Many now anticipate that the U.S. Court of Appeals for the District of Columbia Circuit will rule against the FCC in its current federal appeals court legal battle with Comcast Corp. over the company’s alleged unequal treatment of certain bandwidth-hogging peer-to-peer applications. But the FCC might still have the power to enforce its net neutrality rules if it classifies Comcast and other Internet service providers as common carriers under the federal Telecommunications Act, reports the Telecom blog of Ars Technica.
A detailed proposal for doing so, the Telecom blog notes, has been written up by Public Knowledge, a Washington D.C.-based public interest group focused on intellectual property and technology policy. (In an earlier PK blog post, the author of the proposal, Harold Feld, describes the FCC’s presentation in a recent D.C. Circuit oral argument against Comcast as “an unmitigated disaster.”)

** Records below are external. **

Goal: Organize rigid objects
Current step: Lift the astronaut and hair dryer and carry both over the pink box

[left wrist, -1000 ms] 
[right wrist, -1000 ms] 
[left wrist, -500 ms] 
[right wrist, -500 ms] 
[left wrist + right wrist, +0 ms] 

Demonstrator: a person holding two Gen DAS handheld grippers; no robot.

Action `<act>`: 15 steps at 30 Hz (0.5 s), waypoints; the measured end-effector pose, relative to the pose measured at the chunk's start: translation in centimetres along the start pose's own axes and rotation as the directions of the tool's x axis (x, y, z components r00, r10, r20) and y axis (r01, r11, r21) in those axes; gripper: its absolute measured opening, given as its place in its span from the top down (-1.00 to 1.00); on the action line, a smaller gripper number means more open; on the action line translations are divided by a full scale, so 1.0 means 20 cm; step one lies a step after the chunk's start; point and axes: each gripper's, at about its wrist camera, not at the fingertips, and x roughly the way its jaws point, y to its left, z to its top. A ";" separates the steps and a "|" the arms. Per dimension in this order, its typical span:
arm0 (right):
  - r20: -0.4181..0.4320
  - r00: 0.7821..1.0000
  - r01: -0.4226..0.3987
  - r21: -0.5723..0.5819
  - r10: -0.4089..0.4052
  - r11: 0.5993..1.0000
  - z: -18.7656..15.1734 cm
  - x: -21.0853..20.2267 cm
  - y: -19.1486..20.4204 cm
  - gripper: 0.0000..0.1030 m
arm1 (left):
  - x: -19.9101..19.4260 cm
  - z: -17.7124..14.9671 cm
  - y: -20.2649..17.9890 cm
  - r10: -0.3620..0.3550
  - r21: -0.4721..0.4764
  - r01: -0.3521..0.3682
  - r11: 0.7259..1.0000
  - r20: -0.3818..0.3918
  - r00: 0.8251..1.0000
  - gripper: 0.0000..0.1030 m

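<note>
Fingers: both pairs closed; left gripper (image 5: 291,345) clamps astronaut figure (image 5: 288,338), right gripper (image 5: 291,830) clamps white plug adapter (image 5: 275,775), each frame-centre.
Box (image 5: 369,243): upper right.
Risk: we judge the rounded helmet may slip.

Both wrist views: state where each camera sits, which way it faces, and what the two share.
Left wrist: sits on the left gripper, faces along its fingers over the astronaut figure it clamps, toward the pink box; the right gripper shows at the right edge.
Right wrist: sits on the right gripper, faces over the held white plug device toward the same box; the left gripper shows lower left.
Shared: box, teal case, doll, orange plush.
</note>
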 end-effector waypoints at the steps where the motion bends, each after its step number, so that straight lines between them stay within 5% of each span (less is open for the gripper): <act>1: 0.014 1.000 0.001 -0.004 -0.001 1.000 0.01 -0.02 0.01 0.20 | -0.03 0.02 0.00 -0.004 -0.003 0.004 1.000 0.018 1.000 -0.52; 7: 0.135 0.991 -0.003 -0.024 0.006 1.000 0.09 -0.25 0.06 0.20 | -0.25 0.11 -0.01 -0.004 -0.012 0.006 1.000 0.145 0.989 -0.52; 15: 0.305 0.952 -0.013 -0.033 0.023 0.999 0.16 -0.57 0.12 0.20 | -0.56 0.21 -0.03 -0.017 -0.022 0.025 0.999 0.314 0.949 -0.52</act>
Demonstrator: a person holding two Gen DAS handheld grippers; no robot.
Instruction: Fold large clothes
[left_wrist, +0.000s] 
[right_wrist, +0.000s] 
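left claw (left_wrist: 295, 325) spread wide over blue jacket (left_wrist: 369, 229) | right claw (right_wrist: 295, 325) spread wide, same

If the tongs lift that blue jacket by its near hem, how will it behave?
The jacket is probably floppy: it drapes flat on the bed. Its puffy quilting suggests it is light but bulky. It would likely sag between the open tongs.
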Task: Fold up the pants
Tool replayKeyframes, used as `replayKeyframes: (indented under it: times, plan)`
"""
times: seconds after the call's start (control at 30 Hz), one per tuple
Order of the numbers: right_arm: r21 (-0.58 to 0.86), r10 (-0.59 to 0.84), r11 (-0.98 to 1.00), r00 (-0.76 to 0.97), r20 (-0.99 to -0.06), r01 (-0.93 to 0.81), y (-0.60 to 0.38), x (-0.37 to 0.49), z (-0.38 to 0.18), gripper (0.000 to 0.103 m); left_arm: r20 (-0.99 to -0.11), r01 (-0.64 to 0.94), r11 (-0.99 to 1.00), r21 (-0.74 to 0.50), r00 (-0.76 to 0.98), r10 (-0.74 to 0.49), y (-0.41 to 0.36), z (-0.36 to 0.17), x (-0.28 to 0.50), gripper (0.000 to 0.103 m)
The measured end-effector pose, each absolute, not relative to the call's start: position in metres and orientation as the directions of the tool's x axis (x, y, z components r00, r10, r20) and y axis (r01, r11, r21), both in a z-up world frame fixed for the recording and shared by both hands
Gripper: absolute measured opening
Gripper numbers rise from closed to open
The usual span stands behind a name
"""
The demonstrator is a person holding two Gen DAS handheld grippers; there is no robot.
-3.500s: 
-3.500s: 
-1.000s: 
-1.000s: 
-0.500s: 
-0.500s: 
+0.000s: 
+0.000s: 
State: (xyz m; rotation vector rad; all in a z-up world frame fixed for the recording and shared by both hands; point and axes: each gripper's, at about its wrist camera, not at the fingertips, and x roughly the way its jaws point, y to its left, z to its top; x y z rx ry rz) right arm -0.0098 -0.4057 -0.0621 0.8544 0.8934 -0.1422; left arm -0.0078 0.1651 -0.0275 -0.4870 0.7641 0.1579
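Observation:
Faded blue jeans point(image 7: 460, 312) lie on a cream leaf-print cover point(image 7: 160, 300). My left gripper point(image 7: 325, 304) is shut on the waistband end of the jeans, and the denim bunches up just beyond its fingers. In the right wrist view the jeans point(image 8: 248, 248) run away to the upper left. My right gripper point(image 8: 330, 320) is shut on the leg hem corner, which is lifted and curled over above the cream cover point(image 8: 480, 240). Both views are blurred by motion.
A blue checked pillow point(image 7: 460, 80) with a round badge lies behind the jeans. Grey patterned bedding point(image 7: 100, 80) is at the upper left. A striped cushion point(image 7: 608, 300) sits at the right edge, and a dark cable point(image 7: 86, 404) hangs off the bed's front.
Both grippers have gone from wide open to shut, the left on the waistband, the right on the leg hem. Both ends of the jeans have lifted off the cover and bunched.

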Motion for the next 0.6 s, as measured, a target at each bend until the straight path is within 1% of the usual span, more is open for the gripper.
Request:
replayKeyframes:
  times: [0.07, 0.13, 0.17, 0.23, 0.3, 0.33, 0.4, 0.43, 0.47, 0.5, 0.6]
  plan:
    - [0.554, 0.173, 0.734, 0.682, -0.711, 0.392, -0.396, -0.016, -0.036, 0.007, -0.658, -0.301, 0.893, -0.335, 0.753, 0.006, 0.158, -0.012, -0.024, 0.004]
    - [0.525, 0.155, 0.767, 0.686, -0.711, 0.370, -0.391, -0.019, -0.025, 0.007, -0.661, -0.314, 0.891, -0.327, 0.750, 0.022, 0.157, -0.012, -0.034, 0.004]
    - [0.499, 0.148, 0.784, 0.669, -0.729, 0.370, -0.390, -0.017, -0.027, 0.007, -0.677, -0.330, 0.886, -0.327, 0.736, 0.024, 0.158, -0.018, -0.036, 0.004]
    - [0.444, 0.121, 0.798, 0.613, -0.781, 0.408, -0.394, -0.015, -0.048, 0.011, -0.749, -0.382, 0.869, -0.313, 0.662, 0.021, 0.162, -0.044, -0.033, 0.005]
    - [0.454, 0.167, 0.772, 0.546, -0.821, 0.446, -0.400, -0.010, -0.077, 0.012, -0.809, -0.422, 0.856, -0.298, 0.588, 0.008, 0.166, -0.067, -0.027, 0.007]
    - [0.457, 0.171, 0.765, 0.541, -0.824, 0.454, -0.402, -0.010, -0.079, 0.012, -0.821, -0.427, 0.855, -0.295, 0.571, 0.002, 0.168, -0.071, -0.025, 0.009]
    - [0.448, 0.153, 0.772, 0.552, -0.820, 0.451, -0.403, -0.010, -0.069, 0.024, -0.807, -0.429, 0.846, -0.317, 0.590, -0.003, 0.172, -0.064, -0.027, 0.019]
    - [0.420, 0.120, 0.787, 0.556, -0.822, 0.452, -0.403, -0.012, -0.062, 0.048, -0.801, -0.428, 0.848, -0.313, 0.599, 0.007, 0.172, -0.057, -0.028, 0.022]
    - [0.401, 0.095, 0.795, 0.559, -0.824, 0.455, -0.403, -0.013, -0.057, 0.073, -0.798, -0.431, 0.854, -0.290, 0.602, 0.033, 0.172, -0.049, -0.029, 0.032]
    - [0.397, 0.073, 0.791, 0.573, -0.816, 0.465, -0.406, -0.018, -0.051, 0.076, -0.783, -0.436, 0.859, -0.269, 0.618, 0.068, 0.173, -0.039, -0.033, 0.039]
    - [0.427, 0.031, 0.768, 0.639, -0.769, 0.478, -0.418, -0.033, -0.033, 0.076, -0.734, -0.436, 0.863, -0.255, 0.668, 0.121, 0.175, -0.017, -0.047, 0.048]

Of course, PK’s suggestion, if adopted, probably will result in litigation, too, Telecom notes in a lengthy article discussing the intricacies of the situation. But, once again, if opponents of net neutrality prevail, that could potentially point the way toward new legislation requiring ISPs to treat all users of its bandwidth equally. How, exactly, this legislation might be written is anyone’s guess.
“The point? There’s still time for everyone to consider the possibility that the FCC’s action regarding Comcast was the simplest, most conservative response to Internet ISP discrimination,” the Ars Technica blog post concludes. “It’s also possible that the legal, political, and ideological campaign to squash it will only spawn ever more radical solutions to the problem.”
ABAJournal.com: “Comcast Scores Against FCC in Court Battle Over Net Neutrality”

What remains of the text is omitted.